Similar problem when attempting to build annotations

 build_annotations(genome = 'mm10', annotations = "mm10_cpgs")

I then get back the error

Building CpG islands...
Error in open.connection(5L, "rb") : HTTP error 403.

Ive tried hg38 and still the same problem. Ive tried multiple machines in different geographic locations and still the same problem.

Any ideas/suggestions please?

I have tried with "hg38" and now probably it is working. Could you please rerun for whether resolved automatically.
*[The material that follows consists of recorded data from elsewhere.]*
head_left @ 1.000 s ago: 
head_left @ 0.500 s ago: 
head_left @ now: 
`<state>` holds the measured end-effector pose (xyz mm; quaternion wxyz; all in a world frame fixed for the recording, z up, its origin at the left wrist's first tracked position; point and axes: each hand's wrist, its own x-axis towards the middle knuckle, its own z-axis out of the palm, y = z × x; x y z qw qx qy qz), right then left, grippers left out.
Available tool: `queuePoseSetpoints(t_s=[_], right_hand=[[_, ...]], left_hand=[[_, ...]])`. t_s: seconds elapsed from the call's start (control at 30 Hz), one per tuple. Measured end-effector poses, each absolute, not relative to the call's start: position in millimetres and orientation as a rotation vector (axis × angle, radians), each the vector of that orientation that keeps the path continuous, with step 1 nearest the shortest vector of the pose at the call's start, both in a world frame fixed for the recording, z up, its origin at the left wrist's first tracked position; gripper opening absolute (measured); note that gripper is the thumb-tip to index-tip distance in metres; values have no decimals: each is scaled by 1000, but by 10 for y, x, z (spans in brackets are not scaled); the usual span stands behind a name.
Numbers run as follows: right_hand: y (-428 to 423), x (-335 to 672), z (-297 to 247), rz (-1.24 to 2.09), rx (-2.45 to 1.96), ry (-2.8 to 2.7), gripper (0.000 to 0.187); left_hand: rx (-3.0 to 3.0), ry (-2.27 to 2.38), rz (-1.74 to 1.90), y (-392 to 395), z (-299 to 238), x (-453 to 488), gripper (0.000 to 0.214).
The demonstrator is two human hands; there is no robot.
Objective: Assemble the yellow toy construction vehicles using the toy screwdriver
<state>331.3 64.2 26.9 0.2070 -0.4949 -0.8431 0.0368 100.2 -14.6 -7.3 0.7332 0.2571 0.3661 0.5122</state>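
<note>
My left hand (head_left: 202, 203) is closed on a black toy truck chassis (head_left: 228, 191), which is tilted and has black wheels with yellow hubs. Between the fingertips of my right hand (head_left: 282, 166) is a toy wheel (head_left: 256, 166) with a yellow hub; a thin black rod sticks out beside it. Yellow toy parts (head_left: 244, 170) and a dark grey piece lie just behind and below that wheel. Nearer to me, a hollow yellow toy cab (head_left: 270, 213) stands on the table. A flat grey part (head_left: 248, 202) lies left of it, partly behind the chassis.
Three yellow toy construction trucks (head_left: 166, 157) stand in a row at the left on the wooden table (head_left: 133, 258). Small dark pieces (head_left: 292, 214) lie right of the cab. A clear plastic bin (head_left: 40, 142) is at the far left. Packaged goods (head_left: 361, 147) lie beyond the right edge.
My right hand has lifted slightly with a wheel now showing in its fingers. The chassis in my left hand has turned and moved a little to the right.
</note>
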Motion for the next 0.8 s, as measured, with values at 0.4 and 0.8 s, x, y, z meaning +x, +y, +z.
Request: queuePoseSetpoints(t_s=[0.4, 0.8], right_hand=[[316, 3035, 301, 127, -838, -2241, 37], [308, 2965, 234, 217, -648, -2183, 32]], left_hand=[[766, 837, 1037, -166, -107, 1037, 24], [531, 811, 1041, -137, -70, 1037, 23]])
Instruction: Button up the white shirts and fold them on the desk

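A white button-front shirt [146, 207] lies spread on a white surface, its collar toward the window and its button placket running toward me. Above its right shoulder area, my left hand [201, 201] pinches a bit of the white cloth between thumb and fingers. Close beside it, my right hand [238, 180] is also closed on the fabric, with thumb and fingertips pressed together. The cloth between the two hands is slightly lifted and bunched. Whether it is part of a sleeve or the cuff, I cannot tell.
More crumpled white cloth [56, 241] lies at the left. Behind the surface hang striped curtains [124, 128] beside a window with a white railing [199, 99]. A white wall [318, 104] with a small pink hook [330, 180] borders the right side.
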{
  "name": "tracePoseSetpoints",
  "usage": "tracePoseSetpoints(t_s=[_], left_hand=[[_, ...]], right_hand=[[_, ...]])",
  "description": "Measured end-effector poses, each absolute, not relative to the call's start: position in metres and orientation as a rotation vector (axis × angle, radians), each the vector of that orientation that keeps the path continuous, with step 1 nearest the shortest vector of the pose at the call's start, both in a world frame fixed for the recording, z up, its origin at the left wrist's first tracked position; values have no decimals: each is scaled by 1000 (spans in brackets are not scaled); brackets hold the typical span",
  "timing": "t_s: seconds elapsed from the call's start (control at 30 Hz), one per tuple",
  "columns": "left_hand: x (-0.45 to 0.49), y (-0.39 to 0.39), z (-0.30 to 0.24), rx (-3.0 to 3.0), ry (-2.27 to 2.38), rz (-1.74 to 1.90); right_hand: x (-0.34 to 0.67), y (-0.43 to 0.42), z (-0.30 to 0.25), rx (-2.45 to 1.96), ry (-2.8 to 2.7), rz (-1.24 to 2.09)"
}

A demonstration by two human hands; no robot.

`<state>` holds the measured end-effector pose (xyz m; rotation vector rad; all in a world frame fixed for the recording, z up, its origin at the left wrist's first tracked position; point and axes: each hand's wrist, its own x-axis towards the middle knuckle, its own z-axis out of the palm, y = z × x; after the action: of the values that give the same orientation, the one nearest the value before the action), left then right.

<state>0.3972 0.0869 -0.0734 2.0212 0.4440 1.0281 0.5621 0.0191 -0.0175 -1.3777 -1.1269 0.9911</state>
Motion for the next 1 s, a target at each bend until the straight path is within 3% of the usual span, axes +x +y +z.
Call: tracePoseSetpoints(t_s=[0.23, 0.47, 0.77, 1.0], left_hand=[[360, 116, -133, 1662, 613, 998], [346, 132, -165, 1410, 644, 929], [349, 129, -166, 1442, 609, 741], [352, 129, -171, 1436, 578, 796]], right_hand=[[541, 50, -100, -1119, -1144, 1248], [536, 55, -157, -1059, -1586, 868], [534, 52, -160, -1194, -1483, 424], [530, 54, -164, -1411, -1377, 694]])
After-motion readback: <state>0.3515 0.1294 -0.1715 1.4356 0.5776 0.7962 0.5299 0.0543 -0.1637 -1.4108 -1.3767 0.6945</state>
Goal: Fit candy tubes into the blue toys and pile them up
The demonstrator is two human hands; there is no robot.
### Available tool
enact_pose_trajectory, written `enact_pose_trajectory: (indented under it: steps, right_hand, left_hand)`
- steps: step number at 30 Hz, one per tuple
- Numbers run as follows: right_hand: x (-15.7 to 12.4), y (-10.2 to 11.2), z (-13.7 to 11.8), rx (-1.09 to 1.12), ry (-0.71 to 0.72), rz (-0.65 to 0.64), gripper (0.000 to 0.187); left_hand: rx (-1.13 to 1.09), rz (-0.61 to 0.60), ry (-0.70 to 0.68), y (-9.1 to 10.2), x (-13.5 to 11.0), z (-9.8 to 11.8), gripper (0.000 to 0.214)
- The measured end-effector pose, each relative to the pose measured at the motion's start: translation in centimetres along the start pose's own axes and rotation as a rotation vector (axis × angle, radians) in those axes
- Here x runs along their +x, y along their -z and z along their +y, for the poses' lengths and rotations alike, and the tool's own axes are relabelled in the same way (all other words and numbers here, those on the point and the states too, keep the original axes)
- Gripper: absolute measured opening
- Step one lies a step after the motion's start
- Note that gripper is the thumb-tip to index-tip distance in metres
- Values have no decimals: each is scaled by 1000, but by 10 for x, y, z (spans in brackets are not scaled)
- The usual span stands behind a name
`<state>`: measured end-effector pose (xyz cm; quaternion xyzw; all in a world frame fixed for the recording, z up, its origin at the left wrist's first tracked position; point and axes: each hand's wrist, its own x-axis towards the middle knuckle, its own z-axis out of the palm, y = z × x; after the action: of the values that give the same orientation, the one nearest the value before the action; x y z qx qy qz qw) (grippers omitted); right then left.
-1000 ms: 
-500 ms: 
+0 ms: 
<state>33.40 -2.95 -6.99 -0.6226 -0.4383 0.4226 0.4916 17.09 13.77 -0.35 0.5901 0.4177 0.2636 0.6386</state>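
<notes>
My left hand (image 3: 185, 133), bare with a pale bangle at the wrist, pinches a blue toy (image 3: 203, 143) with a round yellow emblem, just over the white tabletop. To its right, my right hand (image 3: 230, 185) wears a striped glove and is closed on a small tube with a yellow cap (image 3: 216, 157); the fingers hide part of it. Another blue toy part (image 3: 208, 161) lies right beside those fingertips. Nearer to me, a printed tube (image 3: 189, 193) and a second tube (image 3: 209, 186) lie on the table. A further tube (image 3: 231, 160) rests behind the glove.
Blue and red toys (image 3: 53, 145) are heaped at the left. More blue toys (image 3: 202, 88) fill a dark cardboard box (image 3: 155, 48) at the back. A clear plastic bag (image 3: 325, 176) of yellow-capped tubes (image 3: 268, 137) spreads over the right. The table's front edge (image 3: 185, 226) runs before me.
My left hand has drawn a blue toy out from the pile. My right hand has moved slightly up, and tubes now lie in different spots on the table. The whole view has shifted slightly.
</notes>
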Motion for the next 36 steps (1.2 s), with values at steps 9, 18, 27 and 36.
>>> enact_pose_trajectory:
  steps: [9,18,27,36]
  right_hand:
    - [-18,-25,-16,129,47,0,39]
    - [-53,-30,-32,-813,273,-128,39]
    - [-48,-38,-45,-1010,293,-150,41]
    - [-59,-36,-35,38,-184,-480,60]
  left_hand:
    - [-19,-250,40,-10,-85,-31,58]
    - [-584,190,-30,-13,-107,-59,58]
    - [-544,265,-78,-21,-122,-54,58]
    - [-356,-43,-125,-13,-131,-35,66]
annots=c("hg38_cpg_islands","hg38_genes_3UTRs","hg38_genes_intergenic","hg38_genes_exonintronboundaries","hg38_lncrna_gencode") 
annotations = build_annotations(genome = 'hg38', annotations = annots)

select()' returned 1:1 mapping between keys and columns
Building promoters...
Building 1to5kb upstream of TSS...
Building intergenic...
Building 3UTRs...
Building exons...
Building introns...
Building exon intron boundaries...
Building CpG islands...
snapshotDate(): 2023-10-23                                                                                                 
Building lncRNA transcripts...
loading from cache
mbassalbioinformatics commented 9 months ago

Have you changed the url in the source file? If not, then do as i commented before and try again. Make sure you restart your R session once you reinstall the new updated package.

rcavalcante commented 5 months ago

I didn't have this problem on a fresh install. I think this is actually a transient issue. I was able to build hg19, hg38, and mm10 lncRNA resources.

rcavalcante commented 5 months ago

Moreover, I have been able to build the CpG island annotations that were also mentioned in this thread.